И все же отвратительнее всего была вовсе не скверная дисциплина среди солдат, не необходимость срочно прикидывать, где разыскивать Генри и не опасения, что в их отсутствие Рэдфорд прикажет либо идти дальше, либо подходить к берегу, где суда могут заметить и, опознав «Попутный ветер», открыть огонь – все это хоть и было крайне неприятно и непрерывно сидело в сознании Эдварда раскаленной иглой, отвлекая от других мыслей, но над всем этим довлело одно тягостное чувство, мерзкое, мучительное и унизительное – чувство собственной ненужности в некогда родном городе. Нью–Лондон, под стать своему далекому туманному собрату, даровавшему ему имя, принял Эдварда, выпил из него все силы и отбросил прочь, как надоевшую игрушку, без малейшего сожаления. Все так же в иллюзорном подобии веселья сияло на небе солнце, заливая все жаркими лучами, шумел город вокруг, а над всем этим муравейником звучал чуть различимый голос моря – единственного, что было здесь настоящего, создавшего, окружившего это место и тихо посмеивавшегося над суетливой пестротой людской жизни.

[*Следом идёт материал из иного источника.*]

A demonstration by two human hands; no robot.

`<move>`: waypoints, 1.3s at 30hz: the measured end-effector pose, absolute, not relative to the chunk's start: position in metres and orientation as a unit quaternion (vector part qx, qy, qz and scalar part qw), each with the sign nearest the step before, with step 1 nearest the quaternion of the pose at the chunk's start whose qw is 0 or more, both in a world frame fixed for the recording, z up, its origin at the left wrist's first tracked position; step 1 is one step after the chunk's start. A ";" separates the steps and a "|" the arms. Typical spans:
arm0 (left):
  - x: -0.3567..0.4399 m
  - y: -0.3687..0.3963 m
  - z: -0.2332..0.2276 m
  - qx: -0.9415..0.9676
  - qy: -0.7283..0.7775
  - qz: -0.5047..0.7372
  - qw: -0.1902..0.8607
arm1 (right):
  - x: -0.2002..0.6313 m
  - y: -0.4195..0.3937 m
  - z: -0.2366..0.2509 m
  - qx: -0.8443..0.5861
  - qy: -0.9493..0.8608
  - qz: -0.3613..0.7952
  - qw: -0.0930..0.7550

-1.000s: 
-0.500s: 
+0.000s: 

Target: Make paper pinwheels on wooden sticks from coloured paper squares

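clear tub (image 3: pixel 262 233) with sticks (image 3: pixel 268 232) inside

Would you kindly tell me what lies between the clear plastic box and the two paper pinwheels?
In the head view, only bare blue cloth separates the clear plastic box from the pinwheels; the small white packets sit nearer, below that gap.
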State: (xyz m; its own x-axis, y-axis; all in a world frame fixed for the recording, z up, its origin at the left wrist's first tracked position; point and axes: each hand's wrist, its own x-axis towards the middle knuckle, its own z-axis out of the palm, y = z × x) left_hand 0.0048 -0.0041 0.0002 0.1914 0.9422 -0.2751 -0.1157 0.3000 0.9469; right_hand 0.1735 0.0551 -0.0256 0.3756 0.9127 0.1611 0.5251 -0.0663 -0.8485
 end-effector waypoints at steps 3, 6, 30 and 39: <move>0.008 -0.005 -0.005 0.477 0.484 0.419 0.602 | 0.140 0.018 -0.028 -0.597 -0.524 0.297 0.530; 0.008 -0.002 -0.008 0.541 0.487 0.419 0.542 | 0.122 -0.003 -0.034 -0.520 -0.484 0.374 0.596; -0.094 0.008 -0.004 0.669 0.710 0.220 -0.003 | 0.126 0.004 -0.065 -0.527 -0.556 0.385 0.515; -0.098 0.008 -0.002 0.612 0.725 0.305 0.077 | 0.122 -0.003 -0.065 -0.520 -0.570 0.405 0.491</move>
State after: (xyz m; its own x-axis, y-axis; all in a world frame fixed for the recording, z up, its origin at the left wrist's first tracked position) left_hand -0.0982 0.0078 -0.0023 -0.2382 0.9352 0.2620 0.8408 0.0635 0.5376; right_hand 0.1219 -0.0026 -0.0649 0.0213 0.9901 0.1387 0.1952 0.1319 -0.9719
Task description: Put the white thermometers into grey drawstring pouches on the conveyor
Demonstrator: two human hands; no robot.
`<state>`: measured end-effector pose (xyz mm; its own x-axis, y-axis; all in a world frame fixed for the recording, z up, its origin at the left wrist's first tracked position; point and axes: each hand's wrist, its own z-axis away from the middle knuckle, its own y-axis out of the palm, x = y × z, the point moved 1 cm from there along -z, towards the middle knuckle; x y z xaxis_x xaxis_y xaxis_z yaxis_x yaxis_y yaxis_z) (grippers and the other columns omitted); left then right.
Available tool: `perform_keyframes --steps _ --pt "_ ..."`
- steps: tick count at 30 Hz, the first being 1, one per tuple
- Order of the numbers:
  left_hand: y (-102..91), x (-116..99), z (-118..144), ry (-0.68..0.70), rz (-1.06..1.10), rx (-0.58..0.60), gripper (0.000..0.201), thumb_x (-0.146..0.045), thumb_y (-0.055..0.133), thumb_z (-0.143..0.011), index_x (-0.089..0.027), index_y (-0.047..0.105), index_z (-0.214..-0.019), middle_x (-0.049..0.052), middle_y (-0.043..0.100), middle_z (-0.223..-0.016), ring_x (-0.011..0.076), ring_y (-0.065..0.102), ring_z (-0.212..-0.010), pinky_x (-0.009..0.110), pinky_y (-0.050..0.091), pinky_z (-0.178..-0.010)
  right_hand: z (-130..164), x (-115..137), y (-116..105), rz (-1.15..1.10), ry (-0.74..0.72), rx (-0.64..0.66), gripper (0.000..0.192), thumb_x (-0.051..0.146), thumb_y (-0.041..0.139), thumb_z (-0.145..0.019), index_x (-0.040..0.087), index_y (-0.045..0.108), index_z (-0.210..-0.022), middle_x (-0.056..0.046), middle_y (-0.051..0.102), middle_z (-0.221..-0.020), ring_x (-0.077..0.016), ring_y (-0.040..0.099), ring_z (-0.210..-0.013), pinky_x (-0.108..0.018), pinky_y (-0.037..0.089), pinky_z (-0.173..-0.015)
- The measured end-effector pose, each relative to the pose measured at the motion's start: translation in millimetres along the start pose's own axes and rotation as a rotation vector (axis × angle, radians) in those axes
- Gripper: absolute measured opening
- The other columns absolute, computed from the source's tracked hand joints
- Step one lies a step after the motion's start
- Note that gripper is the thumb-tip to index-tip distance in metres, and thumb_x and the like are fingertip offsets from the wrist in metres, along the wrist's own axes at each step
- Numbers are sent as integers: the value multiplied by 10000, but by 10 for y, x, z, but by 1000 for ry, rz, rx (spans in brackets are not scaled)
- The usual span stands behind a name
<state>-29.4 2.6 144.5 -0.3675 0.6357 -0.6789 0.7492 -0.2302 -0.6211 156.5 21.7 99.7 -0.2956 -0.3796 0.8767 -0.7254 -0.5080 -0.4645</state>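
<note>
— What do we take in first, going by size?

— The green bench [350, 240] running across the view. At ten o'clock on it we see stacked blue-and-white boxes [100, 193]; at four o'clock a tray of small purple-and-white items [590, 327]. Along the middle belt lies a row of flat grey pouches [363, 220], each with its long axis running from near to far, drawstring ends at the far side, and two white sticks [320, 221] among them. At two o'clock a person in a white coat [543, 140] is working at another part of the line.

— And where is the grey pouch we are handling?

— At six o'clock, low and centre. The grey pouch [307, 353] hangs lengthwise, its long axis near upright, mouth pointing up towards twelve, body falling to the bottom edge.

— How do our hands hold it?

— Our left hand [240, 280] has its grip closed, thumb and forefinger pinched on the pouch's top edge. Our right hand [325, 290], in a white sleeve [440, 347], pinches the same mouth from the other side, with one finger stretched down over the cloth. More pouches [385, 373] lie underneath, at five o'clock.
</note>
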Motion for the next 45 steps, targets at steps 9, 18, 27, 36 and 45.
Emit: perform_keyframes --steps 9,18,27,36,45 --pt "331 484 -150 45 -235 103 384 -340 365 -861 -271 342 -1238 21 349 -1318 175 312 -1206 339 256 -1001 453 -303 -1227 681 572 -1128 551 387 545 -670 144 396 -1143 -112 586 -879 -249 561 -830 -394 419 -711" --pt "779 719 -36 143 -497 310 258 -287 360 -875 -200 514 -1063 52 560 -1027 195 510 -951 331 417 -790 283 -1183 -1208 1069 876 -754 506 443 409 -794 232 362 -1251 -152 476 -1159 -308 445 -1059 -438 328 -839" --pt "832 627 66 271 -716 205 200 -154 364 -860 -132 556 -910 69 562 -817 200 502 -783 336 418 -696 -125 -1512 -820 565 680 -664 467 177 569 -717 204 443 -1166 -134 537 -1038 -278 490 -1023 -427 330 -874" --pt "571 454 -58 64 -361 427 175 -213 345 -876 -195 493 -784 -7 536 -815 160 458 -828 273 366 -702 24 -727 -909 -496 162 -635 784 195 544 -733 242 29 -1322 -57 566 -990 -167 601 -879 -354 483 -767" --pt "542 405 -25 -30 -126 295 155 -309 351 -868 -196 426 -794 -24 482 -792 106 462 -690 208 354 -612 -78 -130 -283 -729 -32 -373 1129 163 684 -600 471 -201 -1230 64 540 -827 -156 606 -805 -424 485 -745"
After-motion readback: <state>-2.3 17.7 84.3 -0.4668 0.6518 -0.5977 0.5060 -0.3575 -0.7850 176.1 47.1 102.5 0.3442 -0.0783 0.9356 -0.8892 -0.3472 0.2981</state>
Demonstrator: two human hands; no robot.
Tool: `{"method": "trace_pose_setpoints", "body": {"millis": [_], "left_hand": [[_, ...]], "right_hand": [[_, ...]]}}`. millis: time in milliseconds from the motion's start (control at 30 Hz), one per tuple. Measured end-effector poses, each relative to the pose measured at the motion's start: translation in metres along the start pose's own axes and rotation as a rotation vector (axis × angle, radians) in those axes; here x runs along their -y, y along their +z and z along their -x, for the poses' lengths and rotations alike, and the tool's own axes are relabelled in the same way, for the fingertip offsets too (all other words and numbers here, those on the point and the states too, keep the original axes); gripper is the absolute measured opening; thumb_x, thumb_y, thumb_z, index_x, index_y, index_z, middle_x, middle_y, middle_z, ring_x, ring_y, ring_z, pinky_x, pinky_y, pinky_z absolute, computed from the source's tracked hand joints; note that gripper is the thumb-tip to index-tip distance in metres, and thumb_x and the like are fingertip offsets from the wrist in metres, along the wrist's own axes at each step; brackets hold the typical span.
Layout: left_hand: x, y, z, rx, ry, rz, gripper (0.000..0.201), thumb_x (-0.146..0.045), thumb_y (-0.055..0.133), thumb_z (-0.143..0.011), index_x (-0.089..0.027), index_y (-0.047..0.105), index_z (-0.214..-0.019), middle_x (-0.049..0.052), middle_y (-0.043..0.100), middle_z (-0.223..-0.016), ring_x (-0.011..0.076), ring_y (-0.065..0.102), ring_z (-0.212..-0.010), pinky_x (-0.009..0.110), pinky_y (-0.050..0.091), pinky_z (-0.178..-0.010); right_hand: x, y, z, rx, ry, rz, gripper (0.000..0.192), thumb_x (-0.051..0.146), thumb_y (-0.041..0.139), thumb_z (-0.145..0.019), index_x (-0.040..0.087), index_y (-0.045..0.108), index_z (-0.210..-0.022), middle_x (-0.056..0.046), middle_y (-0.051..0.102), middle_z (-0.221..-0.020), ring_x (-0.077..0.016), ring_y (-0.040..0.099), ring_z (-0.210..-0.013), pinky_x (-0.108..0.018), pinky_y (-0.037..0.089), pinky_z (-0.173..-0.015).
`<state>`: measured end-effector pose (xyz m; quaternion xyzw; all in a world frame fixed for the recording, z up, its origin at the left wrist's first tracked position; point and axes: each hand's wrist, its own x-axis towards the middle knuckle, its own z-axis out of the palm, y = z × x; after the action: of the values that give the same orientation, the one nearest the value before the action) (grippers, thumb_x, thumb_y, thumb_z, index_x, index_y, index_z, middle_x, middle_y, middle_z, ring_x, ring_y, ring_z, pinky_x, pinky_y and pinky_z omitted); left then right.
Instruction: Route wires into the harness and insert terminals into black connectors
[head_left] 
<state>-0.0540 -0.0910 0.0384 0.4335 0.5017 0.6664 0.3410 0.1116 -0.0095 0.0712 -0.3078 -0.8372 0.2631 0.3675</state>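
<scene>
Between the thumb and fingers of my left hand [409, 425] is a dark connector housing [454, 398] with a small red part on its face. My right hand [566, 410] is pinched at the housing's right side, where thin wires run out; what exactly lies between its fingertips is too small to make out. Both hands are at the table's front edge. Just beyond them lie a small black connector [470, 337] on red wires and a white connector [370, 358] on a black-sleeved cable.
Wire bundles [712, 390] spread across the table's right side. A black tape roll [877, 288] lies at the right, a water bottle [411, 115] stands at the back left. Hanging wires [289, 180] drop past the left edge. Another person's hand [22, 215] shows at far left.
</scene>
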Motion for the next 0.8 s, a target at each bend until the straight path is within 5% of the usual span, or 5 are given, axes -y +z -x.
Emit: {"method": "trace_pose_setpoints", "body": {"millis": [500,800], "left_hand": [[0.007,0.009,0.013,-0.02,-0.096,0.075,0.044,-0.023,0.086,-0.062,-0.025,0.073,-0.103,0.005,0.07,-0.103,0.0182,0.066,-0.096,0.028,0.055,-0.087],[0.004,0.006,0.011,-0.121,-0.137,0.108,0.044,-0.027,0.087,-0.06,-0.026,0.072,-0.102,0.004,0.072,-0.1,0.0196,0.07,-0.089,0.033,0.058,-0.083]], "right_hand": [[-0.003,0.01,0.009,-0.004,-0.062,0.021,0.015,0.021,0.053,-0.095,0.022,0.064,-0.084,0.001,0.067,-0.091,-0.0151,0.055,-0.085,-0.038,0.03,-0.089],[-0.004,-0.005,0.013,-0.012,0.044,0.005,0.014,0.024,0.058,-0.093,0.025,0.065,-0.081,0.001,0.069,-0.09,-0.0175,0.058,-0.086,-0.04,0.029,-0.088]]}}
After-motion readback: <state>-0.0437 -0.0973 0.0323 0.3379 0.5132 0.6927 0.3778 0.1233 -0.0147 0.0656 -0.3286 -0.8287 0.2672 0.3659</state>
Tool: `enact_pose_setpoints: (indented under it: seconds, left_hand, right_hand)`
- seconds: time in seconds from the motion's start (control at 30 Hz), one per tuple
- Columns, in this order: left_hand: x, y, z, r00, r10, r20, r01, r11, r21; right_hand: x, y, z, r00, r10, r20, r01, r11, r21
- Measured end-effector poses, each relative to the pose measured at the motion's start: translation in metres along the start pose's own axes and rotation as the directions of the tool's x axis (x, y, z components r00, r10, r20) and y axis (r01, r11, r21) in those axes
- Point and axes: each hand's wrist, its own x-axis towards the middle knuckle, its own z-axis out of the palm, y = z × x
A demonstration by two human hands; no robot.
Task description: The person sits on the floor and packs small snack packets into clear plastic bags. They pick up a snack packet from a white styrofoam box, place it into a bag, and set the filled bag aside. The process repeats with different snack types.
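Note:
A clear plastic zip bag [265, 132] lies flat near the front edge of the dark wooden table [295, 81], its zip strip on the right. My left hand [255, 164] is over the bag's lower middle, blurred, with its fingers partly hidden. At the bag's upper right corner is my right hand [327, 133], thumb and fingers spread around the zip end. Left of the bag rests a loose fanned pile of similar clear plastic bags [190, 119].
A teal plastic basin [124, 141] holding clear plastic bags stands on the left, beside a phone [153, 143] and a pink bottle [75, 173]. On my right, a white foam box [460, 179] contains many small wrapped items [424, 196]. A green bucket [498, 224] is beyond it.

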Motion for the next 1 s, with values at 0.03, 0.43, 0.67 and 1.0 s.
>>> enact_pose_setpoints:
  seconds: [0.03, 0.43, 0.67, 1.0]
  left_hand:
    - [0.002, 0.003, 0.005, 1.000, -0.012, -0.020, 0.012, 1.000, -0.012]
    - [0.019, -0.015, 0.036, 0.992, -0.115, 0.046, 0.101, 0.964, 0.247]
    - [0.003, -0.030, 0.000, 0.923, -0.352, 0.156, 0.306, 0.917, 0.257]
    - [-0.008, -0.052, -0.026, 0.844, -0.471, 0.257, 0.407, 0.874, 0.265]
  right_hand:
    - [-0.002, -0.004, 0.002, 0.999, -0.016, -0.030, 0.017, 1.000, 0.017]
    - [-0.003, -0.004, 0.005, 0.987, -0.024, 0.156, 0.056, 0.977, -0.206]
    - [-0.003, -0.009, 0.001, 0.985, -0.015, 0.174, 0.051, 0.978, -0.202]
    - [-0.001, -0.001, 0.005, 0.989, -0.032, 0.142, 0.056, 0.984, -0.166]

Подгоняемый его зовом – даже выйдя на сушу, Эдвард почему-то теперь ощущал всем своим существом эту огромную соленую бездну, шептавшую ему поторапливаться от самой песчаной кромки берега – Дойли ускорил шаг, уже почти перестав вглядываться в лица встречных людей и не ища глазами прошлых знакомых. Даже мысль о Мэри Фостер слегка притупилась и не колотилась в висках оглушительным набатом, как он ожидал. Найти Генри, отвести к спрятанной в прибрежных зарослях в четверти мили от порта шлюпке и вернуться на корабль, пока не случилось чего-нибудь действительно непоправимого – вот единственное, что заботило Эдварда теперь.